Aux Etats-Unis, les impôts fédéraux (prélevés par « Washington ») représentent 60 % des impôts alors que les impôts prélevés par les Etats fédérés (le Texas, l'Arkansas...) et les communes n'en représentent que 40 %. Cette répartition des prélèvements limite fortement le risque de concurrence fiscale entre Etats. En Europe, au contraire, la totalité des impôts est prélevée au niveau des Etats ou des collectivités locales car il n'y a pas d'impôt européen. La création d'un impôt européen et l'harmonisation « vers le haut » des impôts nationaux deviennent une priorité.

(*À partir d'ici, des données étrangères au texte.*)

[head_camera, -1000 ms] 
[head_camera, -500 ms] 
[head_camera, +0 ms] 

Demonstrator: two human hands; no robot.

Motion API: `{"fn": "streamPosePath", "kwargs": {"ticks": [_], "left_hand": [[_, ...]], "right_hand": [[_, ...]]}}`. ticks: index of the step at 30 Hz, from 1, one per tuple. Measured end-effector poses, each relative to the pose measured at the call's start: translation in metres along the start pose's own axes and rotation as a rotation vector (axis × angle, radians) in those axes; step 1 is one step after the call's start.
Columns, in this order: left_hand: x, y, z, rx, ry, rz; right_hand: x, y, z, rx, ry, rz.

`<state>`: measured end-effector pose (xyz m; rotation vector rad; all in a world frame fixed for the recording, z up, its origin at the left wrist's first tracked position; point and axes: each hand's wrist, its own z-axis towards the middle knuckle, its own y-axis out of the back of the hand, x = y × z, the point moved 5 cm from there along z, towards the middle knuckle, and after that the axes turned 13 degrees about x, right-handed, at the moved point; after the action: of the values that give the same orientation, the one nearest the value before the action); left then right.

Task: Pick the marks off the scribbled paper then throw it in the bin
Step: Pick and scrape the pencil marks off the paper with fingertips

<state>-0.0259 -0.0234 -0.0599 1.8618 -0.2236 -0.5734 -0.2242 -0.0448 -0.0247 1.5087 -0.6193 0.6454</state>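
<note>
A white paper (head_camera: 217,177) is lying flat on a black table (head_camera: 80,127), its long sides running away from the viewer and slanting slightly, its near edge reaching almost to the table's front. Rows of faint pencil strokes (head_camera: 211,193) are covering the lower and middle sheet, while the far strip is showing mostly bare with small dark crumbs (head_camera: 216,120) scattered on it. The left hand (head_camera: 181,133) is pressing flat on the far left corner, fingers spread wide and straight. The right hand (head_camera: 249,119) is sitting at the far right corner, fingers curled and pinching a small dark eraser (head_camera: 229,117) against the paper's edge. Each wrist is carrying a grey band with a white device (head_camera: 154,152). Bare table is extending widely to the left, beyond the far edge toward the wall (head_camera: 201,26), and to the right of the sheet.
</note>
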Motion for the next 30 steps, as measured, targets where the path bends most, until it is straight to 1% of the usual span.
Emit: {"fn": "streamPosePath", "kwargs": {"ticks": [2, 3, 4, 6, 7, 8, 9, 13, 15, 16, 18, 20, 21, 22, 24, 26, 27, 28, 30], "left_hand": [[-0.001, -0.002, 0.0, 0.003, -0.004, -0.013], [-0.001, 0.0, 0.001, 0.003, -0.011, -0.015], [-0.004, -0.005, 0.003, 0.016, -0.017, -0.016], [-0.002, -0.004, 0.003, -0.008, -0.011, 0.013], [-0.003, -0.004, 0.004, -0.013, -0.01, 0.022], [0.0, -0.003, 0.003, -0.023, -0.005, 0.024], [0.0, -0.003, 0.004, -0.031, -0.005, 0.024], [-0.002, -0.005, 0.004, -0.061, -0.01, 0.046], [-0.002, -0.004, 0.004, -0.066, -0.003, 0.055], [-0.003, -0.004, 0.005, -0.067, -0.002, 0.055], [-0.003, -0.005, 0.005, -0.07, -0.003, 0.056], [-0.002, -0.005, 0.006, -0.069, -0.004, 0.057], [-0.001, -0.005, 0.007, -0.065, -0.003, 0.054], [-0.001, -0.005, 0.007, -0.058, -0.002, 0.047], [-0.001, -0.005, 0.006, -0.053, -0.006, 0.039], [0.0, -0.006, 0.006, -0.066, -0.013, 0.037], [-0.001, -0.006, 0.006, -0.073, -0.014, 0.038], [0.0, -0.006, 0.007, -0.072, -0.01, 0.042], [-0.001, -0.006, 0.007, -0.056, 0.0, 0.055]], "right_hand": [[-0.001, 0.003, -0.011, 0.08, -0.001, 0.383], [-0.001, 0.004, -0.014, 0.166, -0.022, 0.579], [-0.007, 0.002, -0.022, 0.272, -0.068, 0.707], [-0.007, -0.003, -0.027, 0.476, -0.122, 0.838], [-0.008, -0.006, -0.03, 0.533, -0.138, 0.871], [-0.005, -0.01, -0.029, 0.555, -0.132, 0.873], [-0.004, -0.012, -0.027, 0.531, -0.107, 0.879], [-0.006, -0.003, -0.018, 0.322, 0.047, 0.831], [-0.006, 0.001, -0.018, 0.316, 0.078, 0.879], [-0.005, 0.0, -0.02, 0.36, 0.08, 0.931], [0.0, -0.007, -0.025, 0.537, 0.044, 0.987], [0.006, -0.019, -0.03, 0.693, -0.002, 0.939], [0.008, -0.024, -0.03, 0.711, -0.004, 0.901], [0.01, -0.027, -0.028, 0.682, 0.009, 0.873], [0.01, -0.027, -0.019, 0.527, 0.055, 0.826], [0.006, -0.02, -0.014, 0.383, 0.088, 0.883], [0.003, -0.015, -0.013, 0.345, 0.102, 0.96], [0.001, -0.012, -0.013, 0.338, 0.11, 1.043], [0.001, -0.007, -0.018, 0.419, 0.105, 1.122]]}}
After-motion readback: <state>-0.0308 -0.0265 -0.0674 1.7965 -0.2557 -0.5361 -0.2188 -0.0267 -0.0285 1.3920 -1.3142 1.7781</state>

Cet impôt pourrait servir prioritairement à financer quatre priorités : la recherche, la défense, la réussite de l'élargissement et l'aide au développement... La défense représente en France 2,3 % du PIB. On devrait consacrer 3 % du PIB à la recherche. Si nous décidions, avec un certain nombre de pays voisins, de créer une défense commune (c'est le seul moyen d'être efficace) et une recherche intégrée (le sida et le cancer sont les mêmes dans tous nos pays), recherche et défense financées par un impôt européen, nos budgets nationaux retrouveraient immédiatement de nouvelles marges de manoeuvre. Des marges de manoeuvre bien utiles pour financer l'hôpital, le logement, la justice, l'éducation...

Quel impôt européen ? On peut envisager un impôt sur les entreprises puisqu'il a fortement diminué depuis vingt ans, au profit de la bulle financière bien plus que de l'investissement. Une écotaxe ou un classique impôt sur les bénéfices permettraient de donner à l'Europe des ressources propres. Mais pourquoi ne pas ouvrir le débat sur la création d'une taxe Tobin améliorée ? Ce mécanisme est sans danger s'il est mis en place au niveau d'une grande zone monétaire. Qui plus est, une taxe Tobin améliorée (le taux prélevé diminue si l'acheteur garde longtemps les euros qu'il a achetés) introduirait une certaine viscosité sur les marchés des changes et limiterait la spéculation. Retrouver une stabilité monétaire est, en soi, un objectif important !

Notre objectif n'est pas d'augmenter l'impôt pour le plaisir d'augmenter l'impôt ! Comme le lecteur sans doute, nous voulons des enfants bien scolarisés, une justice rapide et juste, accessible à tous, des routes bien goudronnées, une sécurité sociale efficace, des chercheurs et des policiers qui ont les moyens de travailler. L'objectif n'est pas d'augmenter l'impôt mais d'améliorer la justice fiscale ! Oui, répétons-le : sans impôt, pas de capacité commune à agir ; pas de véritable démocratie ! Il est temps d'en finir avec l'unanimité en matière fiscale. Il est temps d'ouvrir le débat sur la création d'un impôt européen.